Describe the re-uptake mechanism for ACh.
Acetylchonlinesterase is found on the post-synaptic cleft and breaks ACh down into choline and acetate. The choline is then taken up by the pre-synaptic cleft to be used to make ACh once more.
What medication is used to treat closed-angle glaucoma?
A long-lasting cholinesterase inhibitor called ecothiopate.
How is botulinum toxin used to treat an overactive bladder?
It prevents the stimulation of muscarinic receptors on the detrusor muscle by binding to and degrading SNAP-25 which prevents exocytosis of ACh and other neurotransmitters.
What forms the enteric nervous system?
A complex network of plexuses (myenteric and submucosal) of sensory, motor and interneurons which form two layers within the walls of the GI tract.
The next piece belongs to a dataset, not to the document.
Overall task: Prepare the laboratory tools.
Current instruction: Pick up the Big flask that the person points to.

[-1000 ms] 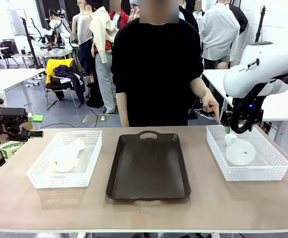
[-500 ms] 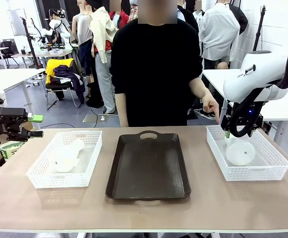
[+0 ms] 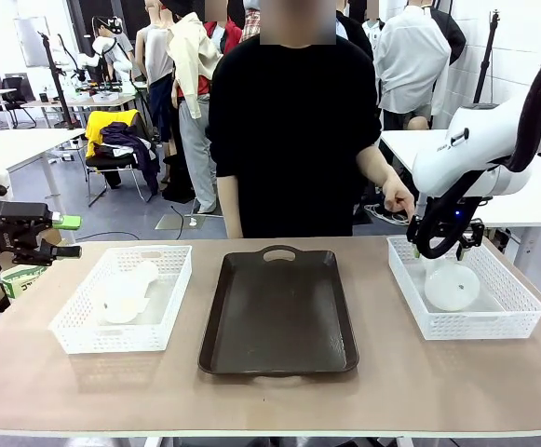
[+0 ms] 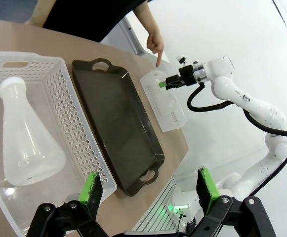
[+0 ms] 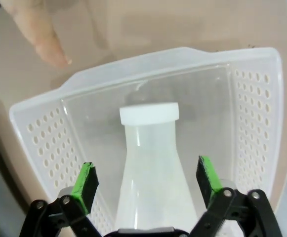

What are the three sites of drug intervention in the sympathetic nervous system?
1) Sympathetic nerves in the CNS. All drugs need to penetrate the BBB and effects are widespread.
2) Sympathetic ganglia. Because transmission is similar to all autonomic ganglia ( ACh mediated) the effects are widespread and non-specific.
3) Neuroeffector junction. This allows for specific targeting of receptors with minimal off-target effects.